**INPUT MATERIAL:**

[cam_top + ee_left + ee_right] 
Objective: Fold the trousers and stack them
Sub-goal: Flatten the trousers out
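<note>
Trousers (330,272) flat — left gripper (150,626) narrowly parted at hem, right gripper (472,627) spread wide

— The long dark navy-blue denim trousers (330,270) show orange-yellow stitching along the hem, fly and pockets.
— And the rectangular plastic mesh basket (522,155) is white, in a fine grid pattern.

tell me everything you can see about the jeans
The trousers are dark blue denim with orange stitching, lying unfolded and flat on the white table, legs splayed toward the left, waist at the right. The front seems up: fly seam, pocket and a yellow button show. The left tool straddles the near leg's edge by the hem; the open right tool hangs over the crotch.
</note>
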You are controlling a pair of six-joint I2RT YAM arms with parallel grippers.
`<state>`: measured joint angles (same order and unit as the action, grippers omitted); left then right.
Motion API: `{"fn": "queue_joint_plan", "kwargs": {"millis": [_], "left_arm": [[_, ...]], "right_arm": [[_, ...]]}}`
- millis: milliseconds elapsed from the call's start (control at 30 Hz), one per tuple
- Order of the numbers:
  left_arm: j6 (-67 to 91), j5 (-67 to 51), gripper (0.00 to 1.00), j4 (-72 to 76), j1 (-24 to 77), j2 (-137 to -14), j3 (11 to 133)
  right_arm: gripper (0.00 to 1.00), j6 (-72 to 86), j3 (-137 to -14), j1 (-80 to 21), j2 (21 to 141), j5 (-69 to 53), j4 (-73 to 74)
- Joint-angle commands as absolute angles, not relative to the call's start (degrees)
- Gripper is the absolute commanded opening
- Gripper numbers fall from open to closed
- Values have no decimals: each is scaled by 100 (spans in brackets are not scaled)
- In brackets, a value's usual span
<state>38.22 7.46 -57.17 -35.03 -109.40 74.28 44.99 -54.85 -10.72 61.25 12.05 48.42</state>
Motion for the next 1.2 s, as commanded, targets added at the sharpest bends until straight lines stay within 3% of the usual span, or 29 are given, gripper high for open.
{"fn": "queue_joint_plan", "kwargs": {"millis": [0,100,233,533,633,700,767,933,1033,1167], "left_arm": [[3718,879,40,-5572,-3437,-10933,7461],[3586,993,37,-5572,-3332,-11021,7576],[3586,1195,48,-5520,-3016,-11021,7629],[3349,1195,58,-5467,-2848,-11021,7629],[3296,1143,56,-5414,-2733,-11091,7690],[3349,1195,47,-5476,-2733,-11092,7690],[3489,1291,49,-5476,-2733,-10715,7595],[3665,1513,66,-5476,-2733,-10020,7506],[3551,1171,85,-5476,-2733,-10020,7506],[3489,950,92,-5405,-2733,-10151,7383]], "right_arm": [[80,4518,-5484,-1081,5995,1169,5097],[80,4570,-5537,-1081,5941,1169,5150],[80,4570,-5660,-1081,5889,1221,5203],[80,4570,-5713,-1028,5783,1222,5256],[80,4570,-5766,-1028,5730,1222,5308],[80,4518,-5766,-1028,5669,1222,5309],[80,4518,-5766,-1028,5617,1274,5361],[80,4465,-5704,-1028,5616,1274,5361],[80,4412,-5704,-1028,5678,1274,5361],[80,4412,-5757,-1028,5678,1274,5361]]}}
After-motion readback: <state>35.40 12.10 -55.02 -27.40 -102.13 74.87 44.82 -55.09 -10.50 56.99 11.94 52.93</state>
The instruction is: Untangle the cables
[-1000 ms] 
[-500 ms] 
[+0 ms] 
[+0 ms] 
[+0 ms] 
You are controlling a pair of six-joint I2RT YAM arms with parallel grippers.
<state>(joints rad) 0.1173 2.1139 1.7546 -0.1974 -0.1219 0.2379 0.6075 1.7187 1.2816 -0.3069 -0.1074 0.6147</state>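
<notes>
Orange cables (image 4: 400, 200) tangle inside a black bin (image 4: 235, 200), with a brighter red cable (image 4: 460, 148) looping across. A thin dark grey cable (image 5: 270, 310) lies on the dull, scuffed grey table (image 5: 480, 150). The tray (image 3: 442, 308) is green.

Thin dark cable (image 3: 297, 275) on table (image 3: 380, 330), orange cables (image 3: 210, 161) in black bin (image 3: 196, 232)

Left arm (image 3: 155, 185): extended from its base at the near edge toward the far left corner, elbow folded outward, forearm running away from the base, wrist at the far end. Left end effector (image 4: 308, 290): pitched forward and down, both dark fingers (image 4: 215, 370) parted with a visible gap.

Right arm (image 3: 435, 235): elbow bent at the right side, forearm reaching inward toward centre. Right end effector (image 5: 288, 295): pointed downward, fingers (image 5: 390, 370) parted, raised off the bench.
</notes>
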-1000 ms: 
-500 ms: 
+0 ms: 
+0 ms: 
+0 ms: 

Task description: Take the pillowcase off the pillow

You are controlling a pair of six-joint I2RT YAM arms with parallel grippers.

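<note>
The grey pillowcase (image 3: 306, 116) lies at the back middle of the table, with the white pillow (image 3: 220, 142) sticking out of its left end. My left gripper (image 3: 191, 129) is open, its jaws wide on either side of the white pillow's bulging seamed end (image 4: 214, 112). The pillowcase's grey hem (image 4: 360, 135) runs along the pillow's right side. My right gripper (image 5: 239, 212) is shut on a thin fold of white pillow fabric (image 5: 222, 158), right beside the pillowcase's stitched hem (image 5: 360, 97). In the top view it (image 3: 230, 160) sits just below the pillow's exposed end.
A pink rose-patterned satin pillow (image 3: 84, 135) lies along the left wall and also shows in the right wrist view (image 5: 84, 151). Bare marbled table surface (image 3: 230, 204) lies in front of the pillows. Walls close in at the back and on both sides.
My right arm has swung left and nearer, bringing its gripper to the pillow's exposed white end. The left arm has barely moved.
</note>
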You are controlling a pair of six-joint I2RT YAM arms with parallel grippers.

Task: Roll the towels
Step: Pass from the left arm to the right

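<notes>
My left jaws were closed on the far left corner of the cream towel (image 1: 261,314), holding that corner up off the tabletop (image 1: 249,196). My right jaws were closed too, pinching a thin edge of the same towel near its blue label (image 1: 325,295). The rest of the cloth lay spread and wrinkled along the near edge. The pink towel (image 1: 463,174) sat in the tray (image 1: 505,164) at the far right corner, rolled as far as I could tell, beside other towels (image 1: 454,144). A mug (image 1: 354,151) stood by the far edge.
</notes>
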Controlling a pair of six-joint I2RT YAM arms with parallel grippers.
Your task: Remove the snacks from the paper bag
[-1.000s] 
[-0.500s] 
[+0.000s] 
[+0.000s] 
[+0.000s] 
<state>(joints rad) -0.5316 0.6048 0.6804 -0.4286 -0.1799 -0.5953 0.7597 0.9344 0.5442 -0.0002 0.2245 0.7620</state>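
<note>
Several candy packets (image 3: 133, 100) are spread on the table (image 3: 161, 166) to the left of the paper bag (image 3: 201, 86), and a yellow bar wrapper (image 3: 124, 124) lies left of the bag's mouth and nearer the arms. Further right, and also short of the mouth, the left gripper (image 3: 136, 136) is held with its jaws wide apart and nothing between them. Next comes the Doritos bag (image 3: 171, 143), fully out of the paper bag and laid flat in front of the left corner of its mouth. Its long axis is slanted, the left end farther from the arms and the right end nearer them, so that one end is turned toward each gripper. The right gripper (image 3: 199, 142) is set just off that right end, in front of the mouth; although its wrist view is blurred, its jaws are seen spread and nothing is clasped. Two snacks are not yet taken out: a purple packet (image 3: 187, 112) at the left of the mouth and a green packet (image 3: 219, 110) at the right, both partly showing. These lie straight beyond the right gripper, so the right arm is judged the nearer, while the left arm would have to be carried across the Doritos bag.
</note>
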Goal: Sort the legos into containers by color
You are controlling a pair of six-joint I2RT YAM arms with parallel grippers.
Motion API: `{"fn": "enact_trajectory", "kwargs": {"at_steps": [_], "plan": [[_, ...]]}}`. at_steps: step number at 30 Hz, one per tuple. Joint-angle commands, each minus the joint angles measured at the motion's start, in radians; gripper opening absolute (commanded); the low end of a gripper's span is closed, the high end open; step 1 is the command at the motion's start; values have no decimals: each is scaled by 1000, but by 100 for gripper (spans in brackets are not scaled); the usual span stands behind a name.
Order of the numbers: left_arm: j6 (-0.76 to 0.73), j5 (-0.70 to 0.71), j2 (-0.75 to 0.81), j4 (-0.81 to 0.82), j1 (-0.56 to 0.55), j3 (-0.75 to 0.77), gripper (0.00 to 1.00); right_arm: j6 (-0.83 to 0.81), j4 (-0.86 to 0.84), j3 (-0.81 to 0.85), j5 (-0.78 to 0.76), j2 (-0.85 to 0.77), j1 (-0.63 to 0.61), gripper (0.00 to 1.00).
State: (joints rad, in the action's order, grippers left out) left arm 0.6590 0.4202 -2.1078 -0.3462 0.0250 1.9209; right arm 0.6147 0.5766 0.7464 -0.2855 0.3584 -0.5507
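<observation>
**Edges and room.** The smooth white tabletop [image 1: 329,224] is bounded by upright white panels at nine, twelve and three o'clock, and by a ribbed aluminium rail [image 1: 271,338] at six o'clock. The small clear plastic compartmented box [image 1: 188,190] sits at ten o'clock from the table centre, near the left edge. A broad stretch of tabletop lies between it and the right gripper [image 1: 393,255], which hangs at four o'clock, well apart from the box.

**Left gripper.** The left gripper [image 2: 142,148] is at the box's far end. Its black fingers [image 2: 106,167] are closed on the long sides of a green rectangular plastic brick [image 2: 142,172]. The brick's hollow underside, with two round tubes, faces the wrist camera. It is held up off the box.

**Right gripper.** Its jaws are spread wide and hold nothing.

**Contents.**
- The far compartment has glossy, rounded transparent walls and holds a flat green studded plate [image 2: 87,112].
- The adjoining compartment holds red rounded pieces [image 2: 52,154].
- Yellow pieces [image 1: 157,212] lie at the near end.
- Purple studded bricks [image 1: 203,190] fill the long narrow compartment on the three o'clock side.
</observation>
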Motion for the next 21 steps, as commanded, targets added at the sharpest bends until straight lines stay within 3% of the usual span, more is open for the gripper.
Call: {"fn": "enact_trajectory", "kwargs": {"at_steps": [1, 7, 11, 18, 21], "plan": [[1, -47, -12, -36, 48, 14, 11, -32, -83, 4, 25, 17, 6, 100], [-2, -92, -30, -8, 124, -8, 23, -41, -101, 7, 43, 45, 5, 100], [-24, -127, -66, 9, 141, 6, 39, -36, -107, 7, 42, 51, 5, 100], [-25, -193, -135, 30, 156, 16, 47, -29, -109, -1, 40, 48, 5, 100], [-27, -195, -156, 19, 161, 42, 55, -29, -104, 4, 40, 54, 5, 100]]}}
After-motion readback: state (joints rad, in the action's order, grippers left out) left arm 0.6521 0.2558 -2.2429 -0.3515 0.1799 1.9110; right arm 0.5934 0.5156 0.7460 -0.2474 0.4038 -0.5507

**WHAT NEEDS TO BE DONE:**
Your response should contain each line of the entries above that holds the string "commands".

**YOUR SOLUTION:**
- Joint-angle commands as absolute angles, not relative to the call's start (degrees)
Motion API: `{"fn": "enact_trajectory", "kwargs": {"at_steps": [_], "plan": [[_, ...]]}}`. at_steps: step number at 30 Hz, one per tuple. Joint-angle commands, each minus the joint angles measured at the motion's start, in radians; gripper opening absolute (commanded); the low end of a gripper's span is closed, the high end open; step 1 is the command at the motion's start; values have no decimals: each is scaled by 1000, but by 100 for gripper (spans in brackets are not scaled); the usual span stands behind a name.

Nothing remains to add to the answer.